The Company shall maintain at the office or agency described in Section 3 a registry showing the name and address of the Warrantholder as the registered holder of this Warrant. This Warrant may be surrendered for exchange or exercise, in
accordance with its terms, at the office of the Company, and the Company shall be entitled to rely in all respects, prior to written notice to the contrary, upon such registry. 

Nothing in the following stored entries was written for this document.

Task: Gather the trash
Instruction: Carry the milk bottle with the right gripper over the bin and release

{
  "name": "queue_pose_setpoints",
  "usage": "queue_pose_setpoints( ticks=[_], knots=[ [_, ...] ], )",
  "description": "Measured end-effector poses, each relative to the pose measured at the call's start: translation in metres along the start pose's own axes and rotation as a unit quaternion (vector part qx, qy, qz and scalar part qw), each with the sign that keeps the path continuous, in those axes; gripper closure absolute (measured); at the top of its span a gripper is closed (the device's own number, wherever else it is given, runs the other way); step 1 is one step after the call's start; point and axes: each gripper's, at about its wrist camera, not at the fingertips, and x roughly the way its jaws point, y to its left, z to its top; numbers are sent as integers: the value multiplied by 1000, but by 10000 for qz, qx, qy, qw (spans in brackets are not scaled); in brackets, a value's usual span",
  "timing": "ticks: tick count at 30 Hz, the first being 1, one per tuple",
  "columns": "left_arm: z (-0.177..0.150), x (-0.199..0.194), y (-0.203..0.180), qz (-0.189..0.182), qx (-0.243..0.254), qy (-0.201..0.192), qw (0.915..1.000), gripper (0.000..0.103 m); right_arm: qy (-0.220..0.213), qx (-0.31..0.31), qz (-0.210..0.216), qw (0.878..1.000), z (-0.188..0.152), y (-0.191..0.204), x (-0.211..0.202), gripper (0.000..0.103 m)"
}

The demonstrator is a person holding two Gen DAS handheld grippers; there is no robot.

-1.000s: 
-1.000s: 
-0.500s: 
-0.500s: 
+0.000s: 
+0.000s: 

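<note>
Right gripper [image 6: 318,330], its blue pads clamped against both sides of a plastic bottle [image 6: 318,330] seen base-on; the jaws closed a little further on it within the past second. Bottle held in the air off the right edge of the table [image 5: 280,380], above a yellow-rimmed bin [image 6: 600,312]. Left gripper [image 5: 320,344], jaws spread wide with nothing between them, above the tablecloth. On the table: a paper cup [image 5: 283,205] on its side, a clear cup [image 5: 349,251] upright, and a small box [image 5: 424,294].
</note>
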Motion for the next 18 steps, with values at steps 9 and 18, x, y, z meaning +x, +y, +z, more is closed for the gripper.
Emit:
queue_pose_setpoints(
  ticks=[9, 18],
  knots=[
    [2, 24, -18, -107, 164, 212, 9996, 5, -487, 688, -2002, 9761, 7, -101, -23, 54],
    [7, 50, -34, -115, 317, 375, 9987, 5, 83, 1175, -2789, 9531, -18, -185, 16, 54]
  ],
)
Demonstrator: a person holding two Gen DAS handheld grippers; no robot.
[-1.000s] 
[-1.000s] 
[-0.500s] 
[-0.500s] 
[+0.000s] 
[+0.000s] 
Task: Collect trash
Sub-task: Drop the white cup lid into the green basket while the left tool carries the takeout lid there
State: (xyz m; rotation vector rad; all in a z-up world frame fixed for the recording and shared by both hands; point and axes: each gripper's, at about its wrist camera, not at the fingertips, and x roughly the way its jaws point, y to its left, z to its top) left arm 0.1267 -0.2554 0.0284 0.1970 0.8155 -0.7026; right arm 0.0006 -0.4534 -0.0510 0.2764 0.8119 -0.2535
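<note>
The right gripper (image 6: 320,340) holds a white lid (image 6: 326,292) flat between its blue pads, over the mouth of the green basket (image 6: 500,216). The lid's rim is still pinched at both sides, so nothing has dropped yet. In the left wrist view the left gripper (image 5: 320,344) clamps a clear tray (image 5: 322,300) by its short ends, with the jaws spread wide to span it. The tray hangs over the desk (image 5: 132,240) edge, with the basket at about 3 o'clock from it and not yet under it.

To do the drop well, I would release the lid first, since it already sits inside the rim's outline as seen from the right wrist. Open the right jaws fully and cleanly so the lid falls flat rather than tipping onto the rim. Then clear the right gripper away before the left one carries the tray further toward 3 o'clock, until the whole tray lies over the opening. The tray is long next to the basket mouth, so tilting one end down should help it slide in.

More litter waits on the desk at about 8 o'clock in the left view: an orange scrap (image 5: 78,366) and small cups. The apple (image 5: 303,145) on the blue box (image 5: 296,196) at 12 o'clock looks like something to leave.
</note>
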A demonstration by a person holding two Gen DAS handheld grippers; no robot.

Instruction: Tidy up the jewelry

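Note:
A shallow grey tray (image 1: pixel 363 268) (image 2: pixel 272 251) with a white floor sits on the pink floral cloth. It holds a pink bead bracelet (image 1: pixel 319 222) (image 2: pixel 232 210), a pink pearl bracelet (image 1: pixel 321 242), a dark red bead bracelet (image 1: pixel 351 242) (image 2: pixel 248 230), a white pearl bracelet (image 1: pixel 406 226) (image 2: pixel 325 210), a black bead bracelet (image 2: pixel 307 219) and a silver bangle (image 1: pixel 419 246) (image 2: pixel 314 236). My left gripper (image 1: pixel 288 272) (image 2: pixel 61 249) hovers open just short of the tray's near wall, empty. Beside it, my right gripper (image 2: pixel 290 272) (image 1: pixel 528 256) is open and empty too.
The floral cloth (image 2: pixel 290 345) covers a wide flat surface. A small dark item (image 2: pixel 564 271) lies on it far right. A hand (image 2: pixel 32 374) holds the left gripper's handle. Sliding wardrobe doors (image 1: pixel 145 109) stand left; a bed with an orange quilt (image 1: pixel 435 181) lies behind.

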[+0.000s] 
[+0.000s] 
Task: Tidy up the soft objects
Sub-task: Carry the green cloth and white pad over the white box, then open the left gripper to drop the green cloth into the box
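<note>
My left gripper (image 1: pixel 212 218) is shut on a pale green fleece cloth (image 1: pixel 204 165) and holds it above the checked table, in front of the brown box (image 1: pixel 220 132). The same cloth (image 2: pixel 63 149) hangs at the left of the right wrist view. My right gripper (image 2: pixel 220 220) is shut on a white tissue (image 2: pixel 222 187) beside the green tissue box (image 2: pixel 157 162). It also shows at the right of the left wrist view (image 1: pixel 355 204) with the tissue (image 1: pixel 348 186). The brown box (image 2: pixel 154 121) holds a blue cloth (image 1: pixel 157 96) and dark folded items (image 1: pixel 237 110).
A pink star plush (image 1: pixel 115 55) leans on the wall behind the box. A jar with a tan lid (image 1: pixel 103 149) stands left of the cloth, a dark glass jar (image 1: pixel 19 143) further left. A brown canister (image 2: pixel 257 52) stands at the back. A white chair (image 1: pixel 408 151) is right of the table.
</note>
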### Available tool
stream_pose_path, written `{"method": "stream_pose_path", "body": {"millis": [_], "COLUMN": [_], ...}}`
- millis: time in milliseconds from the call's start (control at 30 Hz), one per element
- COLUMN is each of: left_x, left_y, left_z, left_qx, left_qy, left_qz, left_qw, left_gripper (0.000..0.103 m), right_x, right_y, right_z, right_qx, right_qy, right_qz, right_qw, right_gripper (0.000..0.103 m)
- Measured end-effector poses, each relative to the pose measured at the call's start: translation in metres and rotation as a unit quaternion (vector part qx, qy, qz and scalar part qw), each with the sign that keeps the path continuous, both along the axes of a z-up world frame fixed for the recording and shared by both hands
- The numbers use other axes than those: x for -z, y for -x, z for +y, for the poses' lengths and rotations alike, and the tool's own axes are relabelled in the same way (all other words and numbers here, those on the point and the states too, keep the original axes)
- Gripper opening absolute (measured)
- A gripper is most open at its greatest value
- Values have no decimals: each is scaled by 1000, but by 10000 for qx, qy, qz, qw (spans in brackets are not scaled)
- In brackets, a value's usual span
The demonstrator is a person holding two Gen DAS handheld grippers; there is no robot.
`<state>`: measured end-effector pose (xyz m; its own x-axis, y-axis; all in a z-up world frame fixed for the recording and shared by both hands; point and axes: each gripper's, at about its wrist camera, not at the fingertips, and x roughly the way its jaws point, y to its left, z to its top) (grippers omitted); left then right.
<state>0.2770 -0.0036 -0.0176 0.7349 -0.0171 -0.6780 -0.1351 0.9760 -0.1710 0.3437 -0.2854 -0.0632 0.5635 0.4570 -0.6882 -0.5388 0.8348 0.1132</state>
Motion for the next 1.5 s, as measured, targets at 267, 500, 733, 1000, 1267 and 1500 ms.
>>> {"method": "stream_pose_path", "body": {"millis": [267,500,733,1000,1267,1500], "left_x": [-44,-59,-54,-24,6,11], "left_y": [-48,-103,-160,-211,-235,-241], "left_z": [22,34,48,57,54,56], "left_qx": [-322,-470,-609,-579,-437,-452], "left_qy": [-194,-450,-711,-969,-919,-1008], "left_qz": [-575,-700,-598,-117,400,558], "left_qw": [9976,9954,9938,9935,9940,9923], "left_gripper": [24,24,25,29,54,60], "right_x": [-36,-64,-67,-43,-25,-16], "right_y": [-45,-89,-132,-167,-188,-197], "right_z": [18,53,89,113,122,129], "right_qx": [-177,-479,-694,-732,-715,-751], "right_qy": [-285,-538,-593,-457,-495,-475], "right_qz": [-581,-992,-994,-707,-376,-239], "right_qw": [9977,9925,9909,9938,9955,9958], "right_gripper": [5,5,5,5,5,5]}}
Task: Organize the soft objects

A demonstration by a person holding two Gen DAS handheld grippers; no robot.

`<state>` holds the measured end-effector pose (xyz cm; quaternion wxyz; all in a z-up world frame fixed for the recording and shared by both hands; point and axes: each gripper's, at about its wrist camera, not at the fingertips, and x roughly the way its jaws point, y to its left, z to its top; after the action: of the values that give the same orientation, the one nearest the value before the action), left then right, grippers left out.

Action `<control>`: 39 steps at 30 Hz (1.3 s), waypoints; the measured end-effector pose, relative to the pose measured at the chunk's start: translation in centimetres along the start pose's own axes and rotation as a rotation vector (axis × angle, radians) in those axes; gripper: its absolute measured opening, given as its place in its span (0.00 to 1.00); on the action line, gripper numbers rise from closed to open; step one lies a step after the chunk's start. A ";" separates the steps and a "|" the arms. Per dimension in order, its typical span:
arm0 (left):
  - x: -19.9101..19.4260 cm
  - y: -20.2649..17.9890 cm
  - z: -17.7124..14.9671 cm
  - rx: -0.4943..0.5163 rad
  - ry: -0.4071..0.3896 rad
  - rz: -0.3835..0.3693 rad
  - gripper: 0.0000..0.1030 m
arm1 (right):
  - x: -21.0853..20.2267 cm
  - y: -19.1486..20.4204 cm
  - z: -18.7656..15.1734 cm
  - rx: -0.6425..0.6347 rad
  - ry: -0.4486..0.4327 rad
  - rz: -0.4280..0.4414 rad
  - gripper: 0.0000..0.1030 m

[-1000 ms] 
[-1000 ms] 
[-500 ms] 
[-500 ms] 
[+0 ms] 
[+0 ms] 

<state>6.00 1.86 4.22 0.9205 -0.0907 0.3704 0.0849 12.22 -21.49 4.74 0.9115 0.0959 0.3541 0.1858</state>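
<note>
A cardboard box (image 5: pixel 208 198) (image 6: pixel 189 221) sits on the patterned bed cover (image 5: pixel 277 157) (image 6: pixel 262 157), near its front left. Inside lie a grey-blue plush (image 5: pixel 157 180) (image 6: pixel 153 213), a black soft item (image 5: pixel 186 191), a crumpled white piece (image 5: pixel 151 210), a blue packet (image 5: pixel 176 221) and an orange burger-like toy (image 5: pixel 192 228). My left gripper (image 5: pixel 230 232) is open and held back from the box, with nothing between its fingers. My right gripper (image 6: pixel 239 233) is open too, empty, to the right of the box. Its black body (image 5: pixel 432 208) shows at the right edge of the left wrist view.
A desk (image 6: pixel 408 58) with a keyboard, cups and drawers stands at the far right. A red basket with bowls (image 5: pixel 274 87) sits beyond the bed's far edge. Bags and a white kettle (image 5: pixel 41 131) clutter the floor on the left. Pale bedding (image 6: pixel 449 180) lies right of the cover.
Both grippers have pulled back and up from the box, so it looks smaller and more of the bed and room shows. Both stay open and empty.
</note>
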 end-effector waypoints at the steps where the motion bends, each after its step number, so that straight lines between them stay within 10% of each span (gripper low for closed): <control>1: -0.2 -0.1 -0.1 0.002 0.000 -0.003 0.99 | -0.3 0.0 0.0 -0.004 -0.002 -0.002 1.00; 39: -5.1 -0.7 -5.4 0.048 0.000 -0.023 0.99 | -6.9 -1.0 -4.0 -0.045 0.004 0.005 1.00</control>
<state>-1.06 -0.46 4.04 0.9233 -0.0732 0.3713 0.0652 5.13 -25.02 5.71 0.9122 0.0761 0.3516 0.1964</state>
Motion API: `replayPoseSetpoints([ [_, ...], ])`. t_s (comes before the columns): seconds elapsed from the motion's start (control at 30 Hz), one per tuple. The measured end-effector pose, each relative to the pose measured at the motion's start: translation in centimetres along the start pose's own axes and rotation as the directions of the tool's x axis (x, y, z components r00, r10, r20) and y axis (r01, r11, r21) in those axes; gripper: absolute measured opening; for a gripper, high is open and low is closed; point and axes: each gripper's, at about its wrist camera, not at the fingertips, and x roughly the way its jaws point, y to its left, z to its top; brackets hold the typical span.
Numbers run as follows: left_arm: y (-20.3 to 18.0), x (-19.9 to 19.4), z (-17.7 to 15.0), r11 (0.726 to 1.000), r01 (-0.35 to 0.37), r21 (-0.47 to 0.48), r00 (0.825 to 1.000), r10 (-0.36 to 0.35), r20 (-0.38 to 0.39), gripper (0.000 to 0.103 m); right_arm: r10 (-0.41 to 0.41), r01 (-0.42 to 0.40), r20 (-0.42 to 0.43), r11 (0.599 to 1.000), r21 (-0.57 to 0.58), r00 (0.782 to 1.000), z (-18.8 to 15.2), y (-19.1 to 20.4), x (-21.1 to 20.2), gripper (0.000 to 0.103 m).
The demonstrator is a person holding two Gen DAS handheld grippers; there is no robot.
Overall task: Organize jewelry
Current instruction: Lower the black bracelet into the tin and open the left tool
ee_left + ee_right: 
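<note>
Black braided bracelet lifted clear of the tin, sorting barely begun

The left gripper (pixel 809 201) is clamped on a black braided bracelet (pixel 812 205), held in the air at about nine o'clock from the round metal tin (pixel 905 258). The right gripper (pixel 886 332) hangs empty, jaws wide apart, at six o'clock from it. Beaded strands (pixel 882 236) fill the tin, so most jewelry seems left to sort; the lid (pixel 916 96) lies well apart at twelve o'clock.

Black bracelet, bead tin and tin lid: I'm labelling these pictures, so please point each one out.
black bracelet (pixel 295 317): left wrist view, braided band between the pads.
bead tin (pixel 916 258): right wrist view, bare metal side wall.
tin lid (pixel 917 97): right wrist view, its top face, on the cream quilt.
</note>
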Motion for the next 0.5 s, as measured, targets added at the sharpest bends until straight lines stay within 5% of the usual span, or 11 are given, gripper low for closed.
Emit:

 10. Loss, Theft, Destruction or Mutilation of Warrant. Upon receipt by the Company of evidence reasonably satisfactory to it of the loss, theft, destruction or mutilation of this Warrant, and in the case of any
such loss, theft or destruction, upon receipt of a bond, indemnity or security reasonably satisfactory to the Company, or, in the case of any such mutilation, upon surrender and cancellation of this Warrant, the Company shall make and deliver, in
lieu of such lost, stolen, destroyed or mutilated Warrant, a new Warrant of like tenor and representing the right to purchase the same aggregate number of Shares as provided for in such lost, stolen, destroyed or mutilated Warrant. 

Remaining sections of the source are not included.